In the list version, you need a variable to hold the result. Every loop iteration causes you to need to add two elements to the result.
The problem, as I see it, is that I can't find any way in J to modify an extant array without completely reassigning it. So I am saying
try. o =. o,e,(0&{y) catch. o =. e,(0&{y) end.
to put an element into o where o might not have a value when we start. That may be notably slower than
o =. i.0
.
.
.
o =. (,o),e,(0&{y)
The point is that the result gets the wrong shape without the ravels, or so it seems. It is inheriting a shape from i.0 somehow.
But even functions like } amend don't modify a list, they return a list that has a modification made to it, and if you want to save the list you need to assign it. As the size of the assigned list increases (as you walk the the number from the beginning to the end making the next number) the assignment seems to take more time and more time. This assignment is really the only thing I can see that would make element 32, 9898 digits, take less time in the recursive version while element 20 (408 digits) takes less time in the loopy version.
The recursive version builds the return with:
e,(0&{y),(,lookandsay e }. y)
The above line is both the return line from the function and the recursion, so the whole return vector gets built at once as the call gets to the end of the string and everything unstacks.
In APL I thought that one could say something on the order of:
a[1+rho a] <- new element
But when I try this in NARS2000 I find that it causes an index error. I don't have access to any other APL, I might be remembering this idiom from APL Plus, I doubt it worked this way in APL\360 or APL\1130. I might be misremembering it completely.
I can find no way to do that in J. It might be that there is no way to do that, but the next thought is to pre-allocate an array that could hold results, and to change individual entries. I see no way to do that either - that is, J does not seem to support the APL idiom:
a<- iota 5
a[3] <- -1
Is this one of those side effect things that is disallowed because of language purity?
Does the interpreter recognize a=. a,foo or some of its variants as a thing that it should fastpath to a[>:#a]=.foo internally?
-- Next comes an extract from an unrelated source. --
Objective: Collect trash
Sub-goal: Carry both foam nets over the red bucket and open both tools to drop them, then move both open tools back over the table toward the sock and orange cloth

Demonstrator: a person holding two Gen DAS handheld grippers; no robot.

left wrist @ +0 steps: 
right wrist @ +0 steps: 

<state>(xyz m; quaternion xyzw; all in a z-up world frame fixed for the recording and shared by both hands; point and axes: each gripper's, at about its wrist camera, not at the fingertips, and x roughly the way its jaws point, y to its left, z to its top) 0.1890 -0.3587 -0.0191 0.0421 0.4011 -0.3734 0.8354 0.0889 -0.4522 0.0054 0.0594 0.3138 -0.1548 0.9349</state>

This is the recursive version, just for the heck of it. I have tried a bunch of different versions and I believe that the longer the program, the slower, and generally, the more complex, the slower. Generally, the program can be chained so that if you want the nth number you can do lookandsay^: n ] y. I have tried a number of optimizations, but the problem I have is that I can't tell what environment I am sending my output into. If I could tell that I was sending it to the next iteration of the program I would send it as an array of digits rather than as a big number.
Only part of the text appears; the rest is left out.